Using an object from var_depth()
function,
plot()
function allows to plot the distribution of the
average minimal depth across the trees. plot_level
argument
defines how the average minimal depth is plotted, by predictor or
feature.
res_dyn_max <- DynForest(timeData = timeData_train,
fixedData = fixedData_train,
timeVar = "time", idVar = "id",
timeVarModel = timeVarModel, Y = Y,
ntree = 200, mtry = 7, nodesize = 2, minsplit = 3,
cause = 2, seed = 1234)
depth_dyn <- var_depth(DynForest_obj = res_dyn_max)
plot(x = depth_dyn, plot_level = "predictor")
plot(x = depth_dyn, plot_level = "feature")
The distribution of the minimal depth level is displayed in figure 4
by predictor and feature. Note that the minimal depth level should
always be interpreted with the number of trees where the
predictor/feature is found. Indeed, to accurately appreciate the
importance of a variable minimal depth, it has to be part of the
candidates at each node. This is why we strongly advice to compute the
minimal depth on random forest with mtry
hyperparameter
chosen at its maximum.
In our example, we ran a random forest with mtry
hyperparameter set to its maximum (i.e. mtry
= 7) and we
computed the minimal depth on this random forest. We observe that
serBilir
, albumin
and age
have
the lowest minimal depth, indicating these predictors are used to split
the subjects at early stage in 200 out of 200 trees, i.e 100% (figure
4A). The minimal depth level by feature (figure 4B) provides more
advanced details about the tree building process. For instance, we can
see that the random-effects for serBilir
(indicating by bi0
and bi1 on the graph) are the earliest features used on 198 and 194 out
of 200 trees, respectively.
The predictive performance of the random forest strongly depends on
the hyperparameters mtry
, nodesize
and
minsplit
, and should therefore be chosen thoroughly.
nodesize
and minsplit
hyperparameters control
the tree depth. The trees need to be deep enough to ensure that the
predictions are accurate. By default in DynForest()
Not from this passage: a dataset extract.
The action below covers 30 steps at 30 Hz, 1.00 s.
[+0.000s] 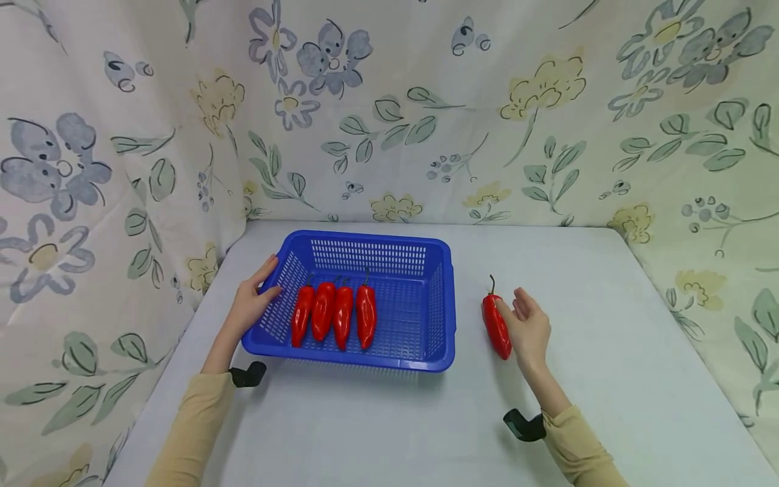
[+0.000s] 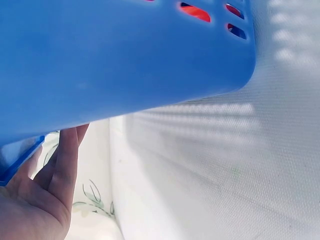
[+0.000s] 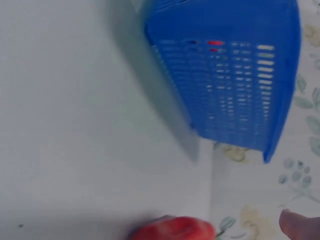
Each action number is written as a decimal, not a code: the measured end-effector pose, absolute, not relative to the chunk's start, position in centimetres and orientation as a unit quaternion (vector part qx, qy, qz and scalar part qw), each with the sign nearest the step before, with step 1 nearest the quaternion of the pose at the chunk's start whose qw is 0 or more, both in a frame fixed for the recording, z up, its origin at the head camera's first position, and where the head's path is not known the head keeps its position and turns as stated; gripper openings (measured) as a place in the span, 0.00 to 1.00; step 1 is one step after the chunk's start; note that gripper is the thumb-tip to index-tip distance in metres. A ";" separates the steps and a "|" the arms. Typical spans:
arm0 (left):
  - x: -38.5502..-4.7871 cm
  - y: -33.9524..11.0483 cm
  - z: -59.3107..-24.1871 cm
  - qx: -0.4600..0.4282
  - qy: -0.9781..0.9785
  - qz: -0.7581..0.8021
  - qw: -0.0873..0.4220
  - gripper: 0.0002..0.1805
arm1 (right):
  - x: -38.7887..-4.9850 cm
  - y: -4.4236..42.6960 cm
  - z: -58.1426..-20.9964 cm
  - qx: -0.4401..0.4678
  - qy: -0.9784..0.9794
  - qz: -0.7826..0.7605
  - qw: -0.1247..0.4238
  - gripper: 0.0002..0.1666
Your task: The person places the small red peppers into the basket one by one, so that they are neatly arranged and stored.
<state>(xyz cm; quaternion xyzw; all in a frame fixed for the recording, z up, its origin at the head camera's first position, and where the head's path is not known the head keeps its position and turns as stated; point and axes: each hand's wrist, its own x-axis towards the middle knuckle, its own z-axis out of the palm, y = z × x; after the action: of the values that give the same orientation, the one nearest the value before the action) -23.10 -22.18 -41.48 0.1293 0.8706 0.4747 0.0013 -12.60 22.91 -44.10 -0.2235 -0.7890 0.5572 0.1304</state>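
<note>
A blue plastic basket (image 1: 398, 318) with slotted walls stands on the white table. Several glossy red chili peppers (image 1: 322, 312) lie side by side in its left half, stems towards the back. At the basket's left rim, my left hand (image 1: 246, 306) grips the edge, thumb on top; in the left wrist view its fingers (image 2: 65, 165) reach behind the blue wall. One more red chili pepper (image 1: 496, 330) lies right of the basket. My right hand (image 1: 529, 331) is just beside it, thumb over its edge; in the right wrist view a fingertip (image 3: 300, 226) shows apart from the pepper (image 3: 175, 230).
A white table (image 1: 341, 433) carries everything. Flower-patterned cloth (image 1: 389, 122) hangs behind the table and along both sides. Dark wrist-camera mounts (image 1: 525, 426) stick out from both forearms, which wear beige sleeves (image 1: 195, 426).
</note>
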 end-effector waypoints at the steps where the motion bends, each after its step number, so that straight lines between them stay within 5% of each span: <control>1: -23.1 -22.2 -41.5 0.129 0.870 0.475 0.002 0.32 | -12.6 23.1 -44.4 -0.230 -0.789 0.557 0.122 0.36; 10: -23.3 -22.3 -41.6 0.130 0.872 0.471 -0.001 0.32 | -13.1 23.8 -47.1 -0.263 -0.783 0.559 0.074 0.37; 30: -23.2 -22.2 -41.6 0.128 0.869 0.478 0.002 0.32 | -13.0 23.1 -49.4 -0.257 -0.836 0.480 0.073 0.36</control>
<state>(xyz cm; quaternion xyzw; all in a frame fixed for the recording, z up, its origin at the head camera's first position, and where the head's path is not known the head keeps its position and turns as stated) -23.17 -22.24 -41.57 0.1283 0.8688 0.4783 0.0022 -13.03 23.06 -49.36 -0.2572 -0.8358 0.4796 0.0729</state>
function, we fixed nodesize
= 1 and minsplit
=
2, being the minimum. However, with a large number of individuals, the
tree depth could be slightly decreased by increasing these
hyperparameters to reduce the computation time.
mtry
hyperparameter defines the number of predictors
randomly drawn at each node. By default, we chose mtry
equal to the square root of the number of predictors as usually
recommended (Bernard, Heutte, and Adam
2009). However, this hyperparameter should be carefully tuned
with possible values between 1 and the number of predictors. Indeed, the
predictive performance of the random forest is highly related to this
hyperparameter.
In the illustration, we tuned mtry
for every possible
values (1 to 7). The figure 5 displays the evolution of the OOB error
according to mtry
hyperparameter.
We can see on this figure large OOB error difference according to
mtry
hyperparameter. In particular, we observe the worst
predictive performance for lower values, then similar results with
values from 5 to 7. The optimal value (i.e. with the lowest OOB error)
was found with mtry
= 7. This graph reflects how it is
crucial to carefully tune this hyperparameter.